Наша жизнь продолжила отсчёт до той весны, когда нам предстояло явиться на бал Добрых Соседей. Но прежде я должна была поднести им новые дары – на сей раз сама. Представить им нового наследника фамилии и других наших детей: так было заведено со дня, как умер прародитель рода, заключивший сделку.

Я готовилась к этому дню, ведь от него зависело многое. Я готовила лучшую шерсть, и мягчайший шёлк, и флейты тончайшей работы, и украшения из золота и камней, столь искусные, сколь способен создать человек. Но ещё я смотрела на свою падчерицу, чья краса расцветала день ото дня, и вспоминала, что говорил мне муж незадолго до того, как покинуть меня.

«Если однажды тебе придётся вести её к ним, сделай так, чтобы они не увидели всей её красоты».

Я смотрела на её лилейную кожу, на волосы, схожие с золотой пряжей, на лицо, точёное, как у храмовых статуй. Смотрела и понимала: стоит мне привести падчерицу к вересковому холму, и она затмит собой все сокровища, что я там оставлю.

Я знала, что грозит людям, которые привлекут внимание Людей Холмов. Знала и боялась этого. А в жилах её текла их кровь, и однажды белая птица, что служит их посланцем, уже говорила с ней.


Мне следовало выдать её замуж и услать подальше. Однако я не хотела, чтобы она познала те же страдания, что я. Она была вправе выбрать себе мужа по сердцу. Она едва разменяла четырнадцатый год своей жизни, и я не хотела принуждать её к раннему браку, как принудили меня.

Незадолго до дня, когда мы с детьми должны были пойти к вересковому холму, в голову мою пришло решение, как уберечь её от алчных взоров Людей Холмов.

То решение оказалось неверным. Но по сию пору я не знаю, могло ли хоть одно моё решение её спасти.

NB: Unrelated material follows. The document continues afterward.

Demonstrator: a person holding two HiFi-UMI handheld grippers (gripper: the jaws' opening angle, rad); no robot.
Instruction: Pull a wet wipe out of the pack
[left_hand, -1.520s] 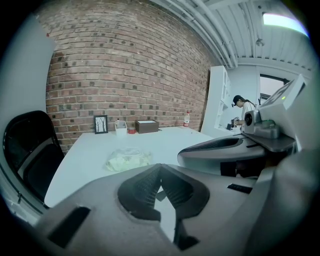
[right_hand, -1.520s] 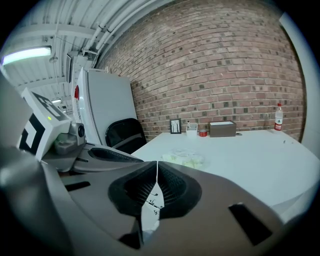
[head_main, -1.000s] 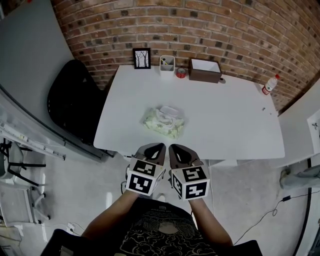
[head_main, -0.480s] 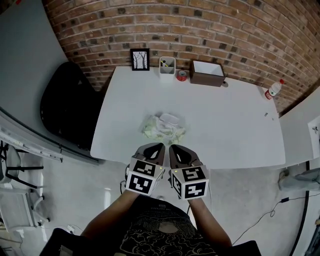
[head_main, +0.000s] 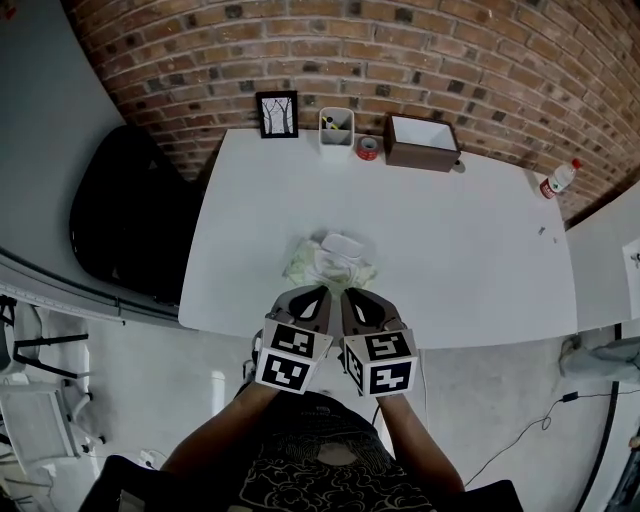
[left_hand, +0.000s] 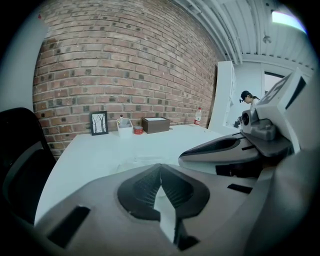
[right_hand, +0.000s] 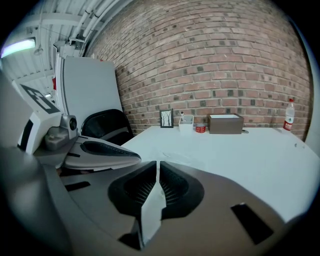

В тот вечер, когда нам предстояло знакомство с Добрыми Соседями, я следила, как детей одевают в лучшее, что у них есть. Всех, кроме моей падчерицы. Я загодя велела сшить для неё мешковатое платье из тёмной шерсти и серый плащ, подбитый мехом – тёплый, но невзрачный.

В тот вечер я сама расчесала волосы всем своим детям, и падчерице – тоже. А после смазала её жемчужные локоны гусиным жиром, и присыпала их мукой, чтобы они утратили блеск, и заплела в простую косу.

В тот вечер я следила, как мои дочери белят лица и красят губы помадой из измельчённых ягод – столичная мода, только добравшаяся до наших мест. Я не запретила падчерице делать то же, но и не помогла, а краситься она не умела. Пудра прятала её сияющую кожу, помада – делала чрезмерно красными губы, которые без неё были нежнее роз.

Я знаю, что должна была объяснить ей всё, и я пыталась. Она не слушала мои доводы. Она верила, что фейри не могут ей навредить. Недаром её род прозвал их Добрыми Соседями, верно?

Пусть она увидит их, решила я тогда. Увидит своими глазами и поймёт, что они столь же прекрасны, сколь и страшны; поймёт, зачем я пытаюсь спрятать её от них.

Я ошибалась. Все люди ошибаются, – но не все их ошибки так дорого стоят.


Я повела падчерицу вниз, туда, где остальные уже ждали нас.

Мои дети поглядели на неродную сестру в наряде, едва ли достойном дочери барона, на её косу и нелепо раскрашенное лицо. Я видела, что они удивлены, но они смолчали. Я рассказывала им о своих опасениях – мягко, не желая обидеть сравнением не в их пользу, – и они поняли меня. Они не стали смеяться, чтобы не ранить чужое дитя ещё больше, но я заметила на губах дочерей улыбки, прежде чем они отвернулись, пряча их.

Моя падчерица тоже заметила их. И запомнила. Но это я поняла много позже.

Она заметила и то, что волосы моих родных дочерей не забраны в косы, не смазаны жиром и не присыпаны мукой. Что платья их из парчи и бархата, а плащи расшиты золотом. Добрые Соседи любили красивые вещи, и наше семейство должно было понравиться им, чтобы мы не утратили их расположения. Но за своих детей я не боялась. Ни одна из моих дочерей не была настолько красива, чтобы на неё решили охотиться.